The "he/she" gender binary so ubiquitous in our world inadvertently erases trans, nonbinary (when the person identifies and feels from the inside that masculine and feminine energy is fluid in their subjective sense of their their gender identity), and other validate, natural, and healthy gender identities. There is more variation in human gender than merely “ladies and gentlemen” or “men and women.”

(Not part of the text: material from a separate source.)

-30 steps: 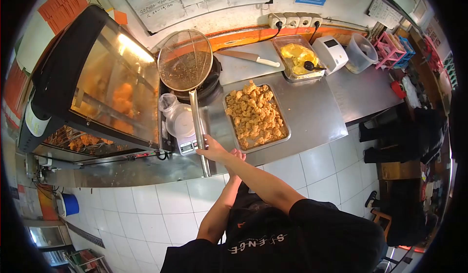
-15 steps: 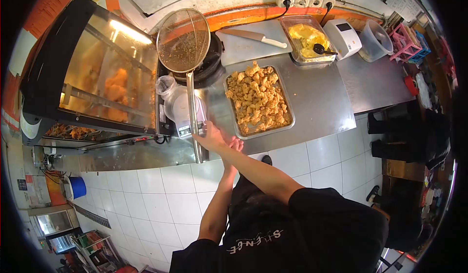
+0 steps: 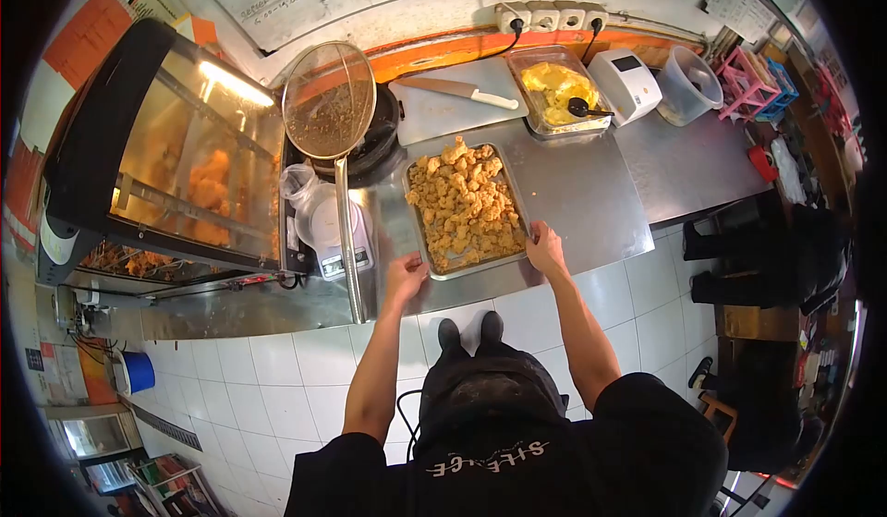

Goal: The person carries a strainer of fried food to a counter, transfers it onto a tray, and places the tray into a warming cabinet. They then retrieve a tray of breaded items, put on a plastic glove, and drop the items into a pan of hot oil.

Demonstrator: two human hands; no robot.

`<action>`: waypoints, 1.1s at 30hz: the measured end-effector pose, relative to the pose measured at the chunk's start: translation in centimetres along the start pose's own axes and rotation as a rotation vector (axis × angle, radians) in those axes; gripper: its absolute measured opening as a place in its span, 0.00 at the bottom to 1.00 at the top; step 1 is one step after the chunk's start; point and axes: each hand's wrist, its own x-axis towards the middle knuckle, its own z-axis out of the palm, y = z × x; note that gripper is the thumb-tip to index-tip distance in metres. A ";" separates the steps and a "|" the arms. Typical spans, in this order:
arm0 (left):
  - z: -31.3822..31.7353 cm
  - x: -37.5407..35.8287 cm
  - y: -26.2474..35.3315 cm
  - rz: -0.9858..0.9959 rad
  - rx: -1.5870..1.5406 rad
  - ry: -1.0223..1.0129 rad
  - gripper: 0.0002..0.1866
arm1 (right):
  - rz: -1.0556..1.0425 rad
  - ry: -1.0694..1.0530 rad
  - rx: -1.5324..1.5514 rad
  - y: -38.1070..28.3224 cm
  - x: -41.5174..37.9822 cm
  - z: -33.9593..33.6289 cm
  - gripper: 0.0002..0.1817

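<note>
A metal tray point(image 3: 431, 272) of fried, crumbly golden pieces point(image 3: 465, 205) lies on the steel counter point(image 3: 591, 189). My left hand point(image 3: 406, 277) is at the tray's near left corner, its fingers curled; whether it grips the rim cannot be made out. At the near right side, my right hand point(image 3: 545, 245) has its fingers closed on the tray's rim. Left of the tray, a white digital scale point(image 3: 344, 256) carries a round pan. The long handle of a wire strainer point(image 3: 330, 101) passes over the scale's right part and reaches the counter's front edge.
A heated glass cabinet point(image 3: 185, 166) stands at the left. Behind the tray are a white cutting board point(image 3: 434, 121) with a knife point(image 3: 462, 90), a yellow-filled container point(image 3: 561, 92) with a black spoon, a white device point(image 3: 626, 85) and a clear tub point(image 3: 688, 87). Another person point(image 3: 776, 263) is at the right.
My hands, together near the strainer handle before, have parted: the left is now at the tray's left corner, the right at its right side. The camera view has shifted.
</note>
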 end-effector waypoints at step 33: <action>-5.0 -11.0 9.3 0.112 -0.144 -0.080 0.20 | 0.046 -0.340 0.439 -10.9 -3.9 -10.3 0.18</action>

Since an essential vehicle of change for health providers language, we can help by using inclusive, respectful, and empowering language. This includes using person-first language (putting the person first and their diagnosis second: examples are "a person diagnosed with schizophrenia" instead of "a schizophrenic" or "a person struggling with alcoholism" instead of "an alcoholic"), explicitly stating your own pronouns when you introduce yourself to patients even if you're cisgender (this will help those trans and nonbinary express their pronouns which are often "they/them" among others like "they/she" or "Ze"), calling out the use of terms like “mankind” ("humankind" is more inclusive; there’s even a case to call the word "history" [his-story] “her-story,” “their-story,” or "our-story”) and “he/she” and the binary bathrooms (unlike other gender-inclusive countries like Canada with primarily unisex public bathrooms).

As Dr. Martin Luther King reminded us, “our lives begin to end the day we become silent about things that matter.”